Given how introspective it can be to take stock of your emotional intelligence, where is the light at the end of the tunnel? What will it take to achieve real transformation?
How will I know if I’m making progress?
Depending on your current level of emotional intelligence and self-awareness, it can take time to find your flow. The good news is, not everything needs to be fixed. Start by building on your strengths.
It’s easier to track your progress in a skill where you exhibit some competency, but where room for improvement remains. So, if you’re already great at communicating with team members, challenge yourself to interact with employees or peers in other departments for a comparison.
Seeing gradual progress in these areas will give you the confidence to tackle bigger challenges.
Of course, pushing yourself to confront the areas of weakness in your emotional intelligence will be the most revealing.

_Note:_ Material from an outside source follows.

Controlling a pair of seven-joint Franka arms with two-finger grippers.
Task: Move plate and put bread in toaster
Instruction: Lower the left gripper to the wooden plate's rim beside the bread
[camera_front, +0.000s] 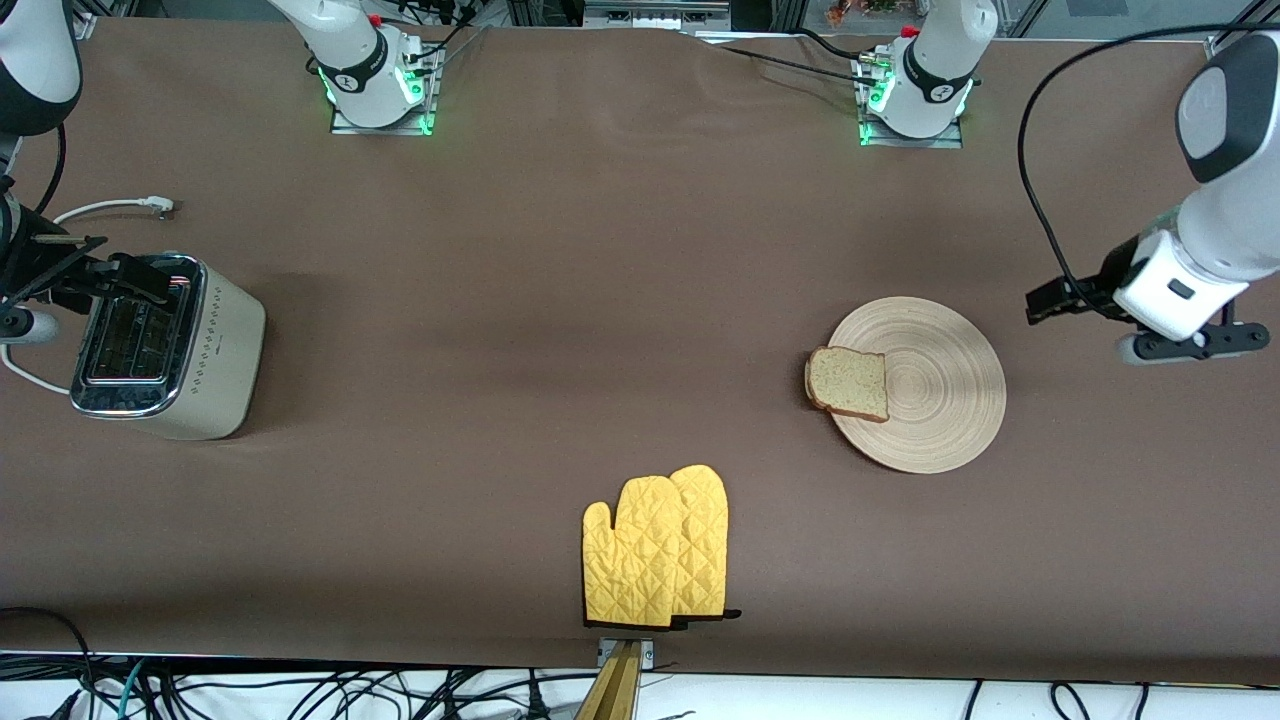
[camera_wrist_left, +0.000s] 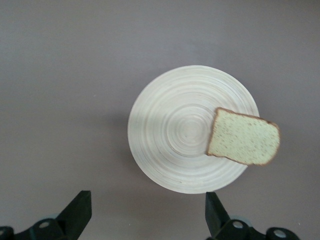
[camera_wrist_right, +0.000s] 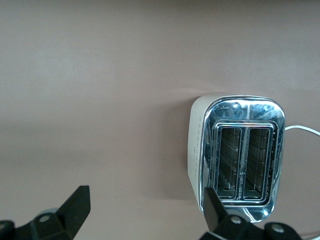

If addressing confrontation or asserting authority in times of crisis is an issue, become laser focused on how you manage your emotional response in those situations.
For a gut check on the progress you’re making to improve your personal emotional intelligence, solicit the honest, unfiltered opinions of direct reports, colleagues, and supervisors at work. This can be accomplished easily and anonymously by using an online 360-degree assessment tool.
The feedback gathered through a 360-degree assessment often includes a self-evaluation, too.
The most immediate and fulfilling confirmation that your emotional intelligence is increasing will manifest itself in the growing ease (and productivity) of the day-to-day communications between you and your team. In this new normal, where working remotely is more the rule than the exception, it’s those who lead through emotional intelligence that will thrive.